Então, surgiu a Marijuana Tax Act de 1937 que fez a posse ou transferência de Cannabis ilegal nos EUA, exceto para usos medicinais e industriais, que foram fortemente tributados. A legislação começou um longo processo para transformar o uso da cannabis completamente ilegal. Muitos historiadores examinaram este triste capítulo na história legislativa americana, e as evidências dúbias para dependência de cannabis e comportamento violento utilizados para garantir a passagem do projeto de lei. "Under the Influence: The Disinformation Guide to Drugs" ("Sob Influência: O Guia de desinformação às Drogas"), por Preston Peet fala sobre um caso persuasivo que o real propósito da lei era o de anular a indústria do cânhamo, transformando as fibras sintéticas, nas mais valiosas fibras para os empresários donos das patentes.
Entretanto, como um médico e botânico, meu objetivo sempre foi o de filtrar o ruído cultural em torno do gênero Cannabis e vê-lo desapaixonadamente: como uma planta com bioatividade em seres humanos que pode ter valor terapêutico. Sob esta perspectiva, o que ela pode nos oferecer?
Como se vê, um ótimo negócio. A investigação sobre possíveis usos medicinais da Cannabis está desfrutando de uma renascença. Nos últimos anos, estudos têm mostrado potencial para o tratamento de náuseas, vômitos, síndrome pré-menstrual, insônia, enxaquecas, esclerose múltipla, lesões raquimedulares, abuso de álcool, a artrite induzida por colágeno, asma, aterosclerose, doença bipolar, depressão, doença de Huntington, doença de Parkinson , doença falciforme, apnéia do sono, doença de Alzheimer e anorexia nervosa.

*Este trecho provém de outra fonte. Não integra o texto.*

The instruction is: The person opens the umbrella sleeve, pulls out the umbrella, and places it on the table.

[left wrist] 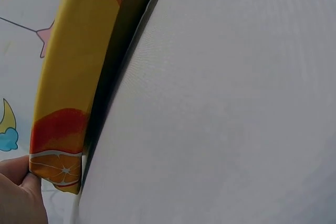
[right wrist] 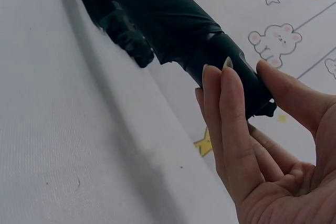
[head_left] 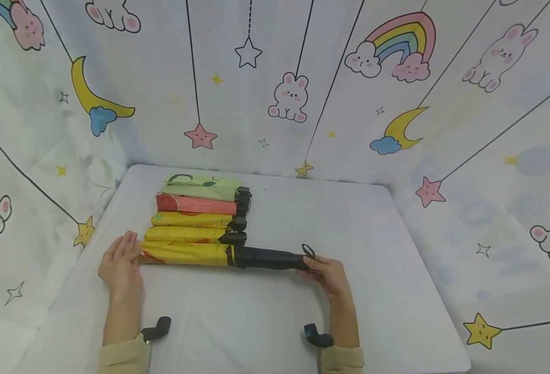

Mas talvez o mais excitante, canabinóides (componentes químicos da Cannabis, o melhor a ser conhecido tetrahidrocanabinol, ou THC) pode ter um papel primordial no tratamento do câncer e prevenção. Vários estudos têm demonstrado que estes compostos podem inibir o crescimento tumoral em modelos animais de laboratório. Em parte, isto é alcançado por inibir a angiogênese, a formação de novos vasos sanguíneos que os tumores precisam para crescer. Além do mais, os canabinóides parecem matar as células tumorais sem afetar as células vizinhas normais. Se estes resultados se manterem verdadeiros conforme a investigação avança, os canabinóides demonstrariam uma enorme vantagem sobre agentes quimioterápicos convencionais, que muitas vezes destroem tanto as células normais como as células cancerosas.
Já em 1975, pesquisadores relataram que os canabinóides inibiram o crescimento de um certo tipo de célula de câncer de pulmão em tubos de ensaio e em camundongos. Desde então, estudos laboratoriais têm demonstrado que os canabinóides têm efeitos contra as células tumorais do glioblastoma (um tipo letal de câncer de cérebro), bem como as de leucemia/linfoma, câncer de tireóide, e pele, útero, mama, estômago, colo-retal, pâncreas e câncer de próstata.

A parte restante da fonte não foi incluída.